Work instructions — In full and without alteration, transcribe the listing.

BEGIN

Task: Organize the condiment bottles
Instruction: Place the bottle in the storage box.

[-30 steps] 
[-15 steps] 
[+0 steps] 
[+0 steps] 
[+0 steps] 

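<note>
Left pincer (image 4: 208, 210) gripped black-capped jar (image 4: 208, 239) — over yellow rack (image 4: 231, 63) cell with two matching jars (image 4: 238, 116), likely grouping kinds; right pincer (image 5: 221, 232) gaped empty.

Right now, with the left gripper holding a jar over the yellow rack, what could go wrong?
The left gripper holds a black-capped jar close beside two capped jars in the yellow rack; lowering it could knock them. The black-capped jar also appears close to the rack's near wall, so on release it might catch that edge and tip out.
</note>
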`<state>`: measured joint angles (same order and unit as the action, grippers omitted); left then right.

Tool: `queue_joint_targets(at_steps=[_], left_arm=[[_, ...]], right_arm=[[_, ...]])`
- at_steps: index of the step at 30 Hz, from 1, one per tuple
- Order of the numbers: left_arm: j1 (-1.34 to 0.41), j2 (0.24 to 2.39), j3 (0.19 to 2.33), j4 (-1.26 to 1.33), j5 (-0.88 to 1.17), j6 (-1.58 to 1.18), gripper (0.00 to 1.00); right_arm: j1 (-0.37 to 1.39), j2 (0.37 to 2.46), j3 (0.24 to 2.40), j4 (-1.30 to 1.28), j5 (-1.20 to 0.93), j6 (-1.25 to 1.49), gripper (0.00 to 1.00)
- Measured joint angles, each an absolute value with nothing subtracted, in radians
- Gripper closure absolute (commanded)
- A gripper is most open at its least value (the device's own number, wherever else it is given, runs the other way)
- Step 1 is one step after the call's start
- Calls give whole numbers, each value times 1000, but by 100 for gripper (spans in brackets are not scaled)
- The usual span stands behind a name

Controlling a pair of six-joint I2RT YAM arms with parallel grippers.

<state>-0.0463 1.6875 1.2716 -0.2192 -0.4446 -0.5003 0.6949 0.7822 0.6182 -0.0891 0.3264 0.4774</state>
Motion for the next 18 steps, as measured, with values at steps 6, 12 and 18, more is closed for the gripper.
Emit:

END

Task response —
Task: Organize the condiment bottles
Instruction: Place the bottle in the storage box.

[-30 steps] 
[-15 steps] 
[+0 steps] 
[+0 steps] 
[+0 steps] 

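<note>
Left pincer (image 4: 208, 210) gripped black-capped jar (image 4: 208, 239) — over yellow rack (image 4: 231, 63) cell with two matching jars (image 4: 238, 116), likely grouping kinds; right pincer (image 5: 221, 232) gaped empty.

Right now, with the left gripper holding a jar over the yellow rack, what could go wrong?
The left gripper holds a black-capped jar close beside two capped jars in the yellow rack; lowering it could knock them. The black-capped jar also appears close to the rack's near wall, so on release it might catch that edge and tip out.
</note>
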`<state>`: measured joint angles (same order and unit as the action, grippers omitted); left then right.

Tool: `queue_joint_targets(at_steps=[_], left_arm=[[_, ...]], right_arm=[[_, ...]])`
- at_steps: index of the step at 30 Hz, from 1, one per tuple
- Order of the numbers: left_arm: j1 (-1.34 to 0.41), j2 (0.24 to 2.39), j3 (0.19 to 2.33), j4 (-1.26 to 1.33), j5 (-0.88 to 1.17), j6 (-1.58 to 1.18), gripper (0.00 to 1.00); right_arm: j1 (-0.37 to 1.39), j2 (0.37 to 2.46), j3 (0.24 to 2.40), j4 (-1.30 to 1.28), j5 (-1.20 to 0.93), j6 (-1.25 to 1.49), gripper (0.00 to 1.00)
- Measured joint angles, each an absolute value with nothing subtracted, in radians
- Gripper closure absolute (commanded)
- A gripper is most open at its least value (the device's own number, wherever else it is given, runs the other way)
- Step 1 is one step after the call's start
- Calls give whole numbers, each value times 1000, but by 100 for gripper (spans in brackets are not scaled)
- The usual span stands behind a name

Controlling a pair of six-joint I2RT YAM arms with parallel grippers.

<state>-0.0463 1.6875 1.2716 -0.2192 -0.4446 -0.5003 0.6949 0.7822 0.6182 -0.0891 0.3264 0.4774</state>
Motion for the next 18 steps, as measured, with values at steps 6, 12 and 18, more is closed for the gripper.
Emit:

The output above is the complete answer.